(Data excerpts)
-------
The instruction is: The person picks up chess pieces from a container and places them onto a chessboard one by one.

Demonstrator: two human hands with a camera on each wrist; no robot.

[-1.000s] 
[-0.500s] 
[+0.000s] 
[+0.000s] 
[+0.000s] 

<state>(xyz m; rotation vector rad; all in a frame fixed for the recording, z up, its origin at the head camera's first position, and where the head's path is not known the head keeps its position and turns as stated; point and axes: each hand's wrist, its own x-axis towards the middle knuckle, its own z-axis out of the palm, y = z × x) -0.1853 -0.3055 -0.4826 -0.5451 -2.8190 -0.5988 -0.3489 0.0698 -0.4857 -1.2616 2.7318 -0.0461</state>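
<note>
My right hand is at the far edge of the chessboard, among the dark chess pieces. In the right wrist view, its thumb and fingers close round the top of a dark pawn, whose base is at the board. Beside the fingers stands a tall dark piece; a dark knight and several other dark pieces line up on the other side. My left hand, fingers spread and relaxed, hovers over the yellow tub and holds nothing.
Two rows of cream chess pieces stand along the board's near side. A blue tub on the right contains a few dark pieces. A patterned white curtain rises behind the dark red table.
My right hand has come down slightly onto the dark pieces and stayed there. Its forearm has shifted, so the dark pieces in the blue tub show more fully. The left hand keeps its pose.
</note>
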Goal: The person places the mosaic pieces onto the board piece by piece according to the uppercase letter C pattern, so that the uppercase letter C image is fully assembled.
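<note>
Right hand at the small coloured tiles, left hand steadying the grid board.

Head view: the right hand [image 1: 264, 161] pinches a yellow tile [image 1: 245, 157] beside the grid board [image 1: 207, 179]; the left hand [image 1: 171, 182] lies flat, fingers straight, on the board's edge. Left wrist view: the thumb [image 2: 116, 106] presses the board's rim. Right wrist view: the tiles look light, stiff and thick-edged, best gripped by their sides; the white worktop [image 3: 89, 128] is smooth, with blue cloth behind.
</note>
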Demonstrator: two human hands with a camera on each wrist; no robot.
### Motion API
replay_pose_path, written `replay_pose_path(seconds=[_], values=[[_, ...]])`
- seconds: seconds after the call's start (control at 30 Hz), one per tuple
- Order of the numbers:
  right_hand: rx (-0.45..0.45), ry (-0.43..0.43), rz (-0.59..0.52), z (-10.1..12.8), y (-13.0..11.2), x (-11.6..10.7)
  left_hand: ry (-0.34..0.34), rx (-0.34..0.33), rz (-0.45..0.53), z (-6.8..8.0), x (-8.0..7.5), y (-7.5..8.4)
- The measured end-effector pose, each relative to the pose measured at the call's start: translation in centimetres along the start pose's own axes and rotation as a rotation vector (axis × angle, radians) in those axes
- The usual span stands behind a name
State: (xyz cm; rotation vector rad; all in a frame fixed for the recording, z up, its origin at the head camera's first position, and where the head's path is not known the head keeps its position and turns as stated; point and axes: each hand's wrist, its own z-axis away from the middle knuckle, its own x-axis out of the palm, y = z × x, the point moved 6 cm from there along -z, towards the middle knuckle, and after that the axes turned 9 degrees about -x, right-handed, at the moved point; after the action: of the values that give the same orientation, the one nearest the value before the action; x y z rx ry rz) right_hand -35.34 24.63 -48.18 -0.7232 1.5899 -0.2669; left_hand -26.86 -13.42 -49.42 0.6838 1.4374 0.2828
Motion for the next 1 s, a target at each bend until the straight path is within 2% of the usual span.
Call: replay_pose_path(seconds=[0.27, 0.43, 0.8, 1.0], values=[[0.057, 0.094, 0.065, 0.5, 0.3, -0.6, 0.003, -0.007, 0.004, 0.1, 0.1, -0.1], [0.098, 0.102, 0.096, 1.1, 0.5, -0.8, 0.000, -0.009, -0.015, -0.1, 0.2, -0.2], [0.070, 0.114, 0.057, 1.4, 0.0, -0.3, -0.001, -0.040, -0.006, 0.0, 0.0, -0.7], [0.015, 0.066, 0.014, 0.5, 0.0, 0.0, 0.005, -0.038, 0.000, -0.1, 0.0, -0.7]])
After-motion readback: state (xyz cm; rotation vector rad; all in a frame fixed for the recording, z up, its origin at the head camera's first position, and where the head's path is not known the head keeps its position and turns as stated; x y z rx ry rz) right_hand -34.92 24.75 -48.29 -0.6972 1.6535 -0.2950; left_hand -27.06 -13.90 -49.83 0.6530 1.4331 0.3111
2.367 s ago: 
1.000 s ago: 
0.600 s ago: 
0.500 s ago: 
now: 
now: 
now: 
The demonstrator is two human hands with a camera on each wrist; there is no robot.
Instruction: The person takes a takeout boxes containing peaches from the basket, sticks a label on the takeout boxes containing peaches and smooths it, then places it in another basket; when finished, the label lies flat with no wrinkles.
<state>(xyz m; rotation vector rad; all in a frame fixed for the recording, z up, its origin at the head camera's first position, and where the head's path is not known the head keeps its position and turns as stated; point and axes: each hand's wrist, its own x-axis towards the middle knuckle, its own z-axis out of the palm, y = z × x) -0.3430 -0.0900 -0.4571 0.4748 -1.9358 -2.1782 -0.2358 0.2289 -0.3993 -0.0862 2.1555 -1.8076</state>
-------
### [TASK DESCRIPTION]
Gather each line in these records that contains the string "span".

### [RESPONSE AREA]
- The usual span stands behind a name
Motion for the next 1 s, a target at each bend until the straight path is within 2% of the usual span.

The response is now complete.